* _Work to be completed_: Below are some records. Retype exactly the lines from the one containing "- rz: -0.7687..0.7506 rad" through the one containing "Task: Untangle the", both included, skipping every picture.

* _Records shown_:
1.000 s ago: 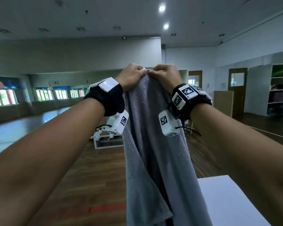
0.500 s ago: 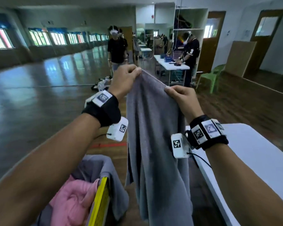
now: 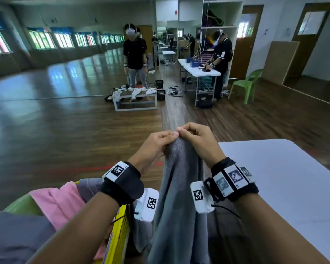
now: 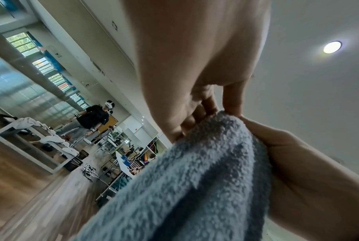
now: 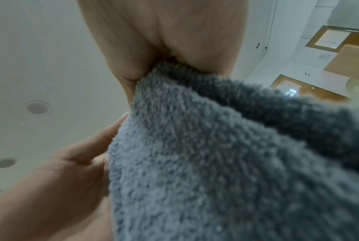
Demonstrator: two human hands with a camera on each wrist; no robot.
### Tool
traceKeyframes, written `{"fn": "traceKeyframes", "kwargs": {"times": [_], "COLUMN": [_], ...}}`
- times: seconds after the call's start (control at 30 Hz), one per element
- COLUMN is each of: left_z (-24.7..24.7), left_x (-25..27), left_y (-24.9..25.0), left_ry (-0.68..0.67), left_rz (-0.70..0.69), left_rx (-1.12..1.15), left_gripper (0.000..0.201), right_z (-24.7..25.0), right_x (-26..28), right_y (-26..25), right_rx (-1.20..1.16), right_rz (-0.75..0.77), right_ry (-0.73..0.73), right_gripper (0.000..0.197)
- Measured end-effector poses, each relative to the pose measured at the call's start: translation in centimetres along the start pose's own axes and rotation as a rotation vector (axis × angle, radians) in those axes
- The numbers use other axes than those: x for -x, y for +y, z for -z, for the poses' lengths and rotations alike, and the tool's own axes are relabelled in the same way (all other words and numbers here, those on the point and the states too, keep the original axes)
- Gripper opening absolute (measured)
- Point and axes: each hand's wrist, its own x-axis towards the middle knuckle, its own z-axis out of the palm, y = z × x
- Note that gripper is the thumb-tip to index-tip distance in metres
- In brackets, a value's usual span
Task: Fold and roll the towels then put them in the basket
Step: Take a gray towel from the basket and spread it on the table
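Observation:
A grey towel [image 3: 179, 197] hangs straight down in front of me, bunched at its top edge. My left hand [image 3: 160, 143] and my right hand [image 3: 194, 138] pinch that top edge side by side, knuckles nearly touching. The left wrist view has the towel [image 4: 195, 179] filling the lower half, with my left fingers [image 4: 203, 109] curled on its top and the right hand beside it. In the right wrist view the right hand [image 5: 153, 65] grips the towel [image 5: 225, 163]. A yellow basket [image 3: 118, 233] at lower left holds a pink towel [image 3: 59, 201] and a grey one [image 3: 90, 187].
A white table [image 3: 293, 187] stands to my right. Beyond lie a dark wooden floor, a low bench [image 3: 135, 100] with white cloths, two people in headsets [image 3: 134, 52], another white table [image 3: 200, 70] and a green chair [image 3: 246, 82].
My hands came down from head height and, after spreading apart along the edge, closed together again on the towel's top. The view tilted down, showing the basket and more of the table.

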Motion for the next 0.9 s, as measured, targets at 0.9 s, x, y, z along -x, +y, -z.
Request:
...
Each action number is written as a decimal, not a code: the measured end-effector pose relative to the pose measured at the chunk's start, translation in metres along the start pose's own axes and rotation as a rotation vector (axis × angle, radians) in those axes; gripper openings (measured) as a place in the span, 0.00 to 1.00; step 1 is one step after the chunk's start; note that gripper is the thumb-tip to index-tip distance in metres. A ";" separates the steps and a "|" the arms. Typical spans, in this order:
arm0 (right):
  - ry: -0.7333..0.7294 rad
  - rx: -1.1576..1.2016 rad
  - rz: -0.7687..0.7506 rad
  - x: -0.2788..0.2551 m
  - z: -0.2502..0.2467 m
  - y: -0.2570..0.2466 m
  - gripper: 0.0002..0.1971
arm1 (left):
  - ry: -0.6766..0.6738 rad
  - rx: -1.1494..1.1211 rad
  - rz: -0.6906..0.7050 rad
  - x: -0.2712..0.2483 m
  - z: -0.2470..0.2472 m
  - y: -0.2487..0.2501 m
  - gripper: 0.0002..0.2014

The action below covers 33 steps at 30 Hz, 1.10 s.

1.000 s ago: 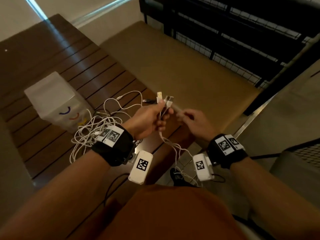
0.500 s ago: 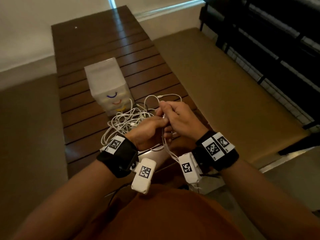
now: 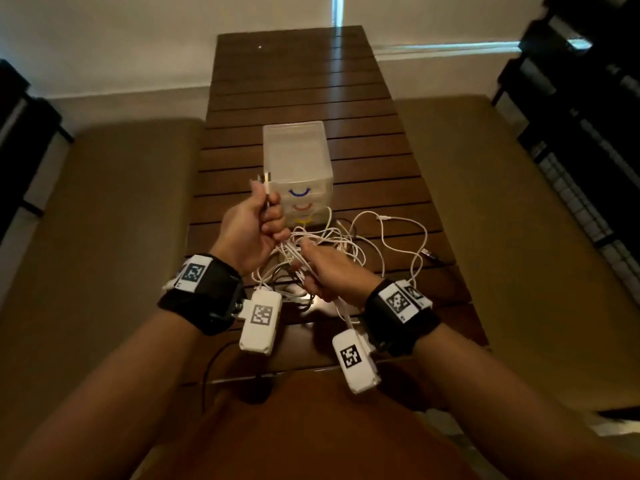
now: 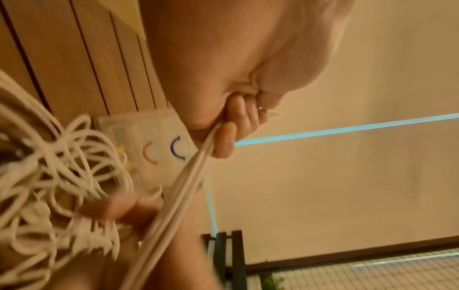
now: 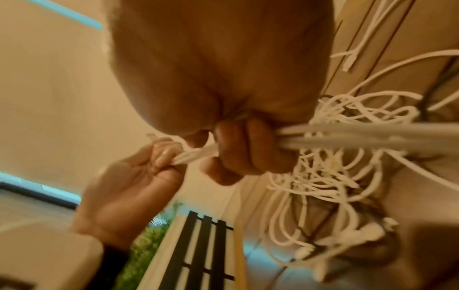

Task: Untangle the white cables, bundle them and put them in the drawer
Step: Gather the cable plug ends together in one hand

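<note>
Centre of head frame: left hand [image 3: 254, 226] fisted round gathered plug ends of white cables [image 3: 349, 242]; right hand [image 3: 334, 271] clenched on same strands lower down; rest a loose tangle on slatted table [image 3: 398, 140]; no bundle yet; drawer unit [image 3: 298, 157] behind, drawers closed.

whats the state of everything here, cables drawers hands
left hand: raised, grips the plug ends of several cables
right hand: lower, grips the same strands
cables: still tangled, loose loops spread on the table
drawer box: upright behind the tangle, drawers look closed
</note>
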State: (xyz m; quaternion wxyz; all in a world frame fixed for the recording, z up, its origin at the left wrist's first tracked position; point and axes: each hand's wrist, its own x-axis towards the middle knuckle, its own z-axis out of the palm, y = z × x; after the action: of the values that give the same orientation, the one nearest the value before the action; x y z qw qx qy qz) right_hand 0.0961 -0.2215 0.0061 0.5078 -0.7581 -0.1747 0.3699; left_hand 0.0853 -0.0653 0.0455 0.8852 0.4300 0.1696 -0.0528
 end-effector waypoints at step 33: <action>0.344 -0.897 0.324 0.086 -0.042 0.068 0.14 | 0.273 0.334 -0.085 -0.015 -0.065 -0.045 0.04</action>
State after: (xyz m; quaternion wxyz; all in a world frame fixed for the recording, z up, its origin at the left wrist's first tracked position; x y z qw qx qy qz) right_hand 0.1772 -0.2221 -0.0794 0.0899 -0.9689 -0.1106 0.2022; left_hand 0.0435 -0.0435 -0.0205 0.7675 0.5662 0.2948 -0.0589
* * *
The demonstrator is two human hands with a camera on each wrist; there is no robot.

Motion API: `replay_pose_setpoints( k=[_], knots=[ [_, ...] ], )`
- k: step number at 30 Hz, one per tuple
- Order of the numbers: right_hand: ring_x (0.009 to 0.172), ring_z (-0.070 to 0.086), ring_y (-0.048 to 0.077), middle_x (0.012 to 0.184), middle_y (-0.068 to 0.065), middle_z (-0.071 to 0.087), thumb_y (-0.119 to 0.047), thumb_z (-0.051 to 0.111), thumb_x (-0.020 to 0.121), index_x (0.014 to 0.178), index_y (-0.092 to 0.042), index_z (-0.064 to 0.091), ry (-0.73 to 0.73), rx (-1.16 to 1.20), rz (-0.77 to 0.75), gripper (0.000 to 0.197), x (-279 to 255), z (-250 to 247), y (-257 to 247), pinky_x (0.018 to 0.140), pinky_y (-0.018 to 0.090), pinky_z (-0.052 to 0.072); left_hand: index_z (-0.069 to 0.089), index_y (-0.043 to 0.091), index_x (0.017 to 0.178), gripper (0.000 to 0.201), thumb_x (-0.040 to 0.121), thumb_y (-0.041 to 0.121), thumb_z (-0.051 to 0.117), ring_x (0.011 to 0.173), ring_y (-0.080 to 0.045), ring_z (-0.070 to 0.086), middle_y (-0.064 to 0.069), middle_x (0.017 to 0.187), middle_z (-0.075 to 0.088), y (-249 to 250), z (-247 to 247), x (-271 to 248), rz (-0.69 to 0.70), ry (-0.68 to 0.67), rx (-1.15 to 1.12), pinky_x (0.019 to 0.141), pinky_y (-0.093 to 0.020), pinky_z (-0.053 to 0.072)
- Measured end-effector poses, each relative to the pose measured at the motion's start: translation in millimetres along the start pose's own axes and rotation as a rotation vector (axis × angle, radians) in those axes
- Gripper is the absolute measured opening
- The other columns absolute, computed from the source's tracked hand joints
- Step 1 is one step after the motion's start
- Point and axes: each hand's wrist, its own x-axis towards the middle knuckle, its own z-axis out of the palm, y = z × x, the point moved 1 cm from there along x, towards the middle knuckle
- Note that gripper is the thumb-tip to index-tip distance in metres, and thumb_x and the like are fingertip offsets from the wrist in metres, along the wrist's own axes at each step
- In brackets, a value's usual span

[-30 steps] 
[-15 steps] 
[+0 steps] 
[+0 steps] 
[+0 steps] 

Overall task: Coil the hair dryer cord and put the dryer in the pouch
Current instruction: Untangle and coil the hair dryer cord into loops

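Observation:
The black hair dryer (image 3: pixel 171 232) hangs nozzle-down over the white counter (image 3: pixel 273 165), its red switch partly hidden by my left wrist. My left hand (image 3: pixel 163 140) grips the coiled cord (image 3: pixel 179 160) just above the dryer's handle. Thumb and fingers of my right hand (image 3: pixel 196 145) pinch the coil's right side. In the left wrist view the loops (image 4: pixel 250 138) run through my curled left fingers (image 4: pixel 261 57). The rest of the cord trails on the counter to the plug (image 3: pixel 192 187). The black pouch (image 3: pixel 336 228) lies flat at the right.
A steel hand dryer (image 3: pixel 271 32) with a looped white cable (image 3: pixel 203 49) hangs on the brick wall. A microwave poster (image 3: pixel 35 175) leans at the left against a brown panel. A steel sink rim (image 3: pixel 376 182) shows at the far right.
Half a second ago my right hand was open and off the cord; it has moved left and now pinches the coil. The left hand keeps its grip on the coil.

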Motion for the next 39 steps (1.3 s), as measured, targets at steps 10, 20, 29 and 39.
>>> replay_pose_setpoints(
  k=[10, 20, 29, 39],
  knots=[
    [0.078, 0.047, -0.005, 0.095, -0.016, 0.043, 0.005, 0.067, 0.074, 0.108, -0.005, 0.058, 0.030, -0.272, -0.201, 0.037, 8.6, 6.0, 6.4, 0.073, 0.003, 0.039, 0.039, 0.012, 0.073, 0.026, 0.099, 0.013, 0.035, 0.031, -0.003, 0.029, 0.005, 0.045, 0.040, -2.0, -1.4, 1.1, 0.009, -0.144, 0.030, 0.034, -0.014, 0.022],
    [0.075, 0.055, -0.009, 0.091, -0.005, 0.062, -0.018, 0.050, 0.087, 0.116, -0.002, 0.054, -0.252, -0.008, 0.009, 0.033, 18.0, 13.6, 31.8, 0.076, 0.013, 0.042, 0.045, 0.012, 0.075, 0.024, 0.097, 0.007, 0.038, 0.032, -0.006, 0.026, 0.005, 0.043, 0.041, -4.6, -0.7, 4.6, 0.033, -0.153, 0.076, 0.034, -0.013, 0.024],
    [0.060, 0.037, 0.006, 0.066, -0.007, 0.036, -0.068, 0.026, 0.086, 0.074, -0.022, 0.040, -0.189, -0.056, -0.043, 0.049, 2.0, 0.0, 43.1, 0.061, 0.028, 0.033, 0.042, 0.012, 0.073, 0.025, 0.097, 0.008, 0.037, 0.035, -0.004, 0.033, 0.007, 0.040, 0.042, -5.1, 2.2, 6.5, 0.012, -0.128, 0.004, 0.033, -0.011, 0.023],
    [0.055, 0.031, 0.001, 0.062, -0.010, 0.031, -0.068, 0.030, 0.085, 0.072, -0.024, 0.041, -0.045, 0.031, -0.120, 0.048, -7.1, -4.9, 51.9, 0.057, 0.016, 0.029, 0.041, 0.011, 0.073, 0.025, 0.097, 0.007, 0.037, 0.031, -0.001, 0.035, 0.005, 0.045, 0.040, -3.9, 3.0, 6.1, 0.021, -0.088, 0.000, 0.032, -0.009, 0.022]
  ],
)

* _Written response_:
  - rz: -0.7687..0.7506 rad
  - x: -0.2788..0.2551 m
  - z: -0.2502..0.2467 m
  - y: -0.2570..0.2466 m
  - gripper: 0.0002..0.1971
arm1 (left):
  - ry: -0.6766..0.6738 rad
  - rx: -1.1494..1.1211 rad
  - rz: -0.6906..0.7050 rad
  - x: -0.2712..0.2483 m
  - z: -0.2470..0.2472 m
  - y: -0.2487..0.2501 m
  - gripper: 0.0002..0.2014

The action below covers 33 steps at 30 Hz, 1.10 s.

1.000 s ago: 
0.500 s ago: 
now: 
now: 
now: 

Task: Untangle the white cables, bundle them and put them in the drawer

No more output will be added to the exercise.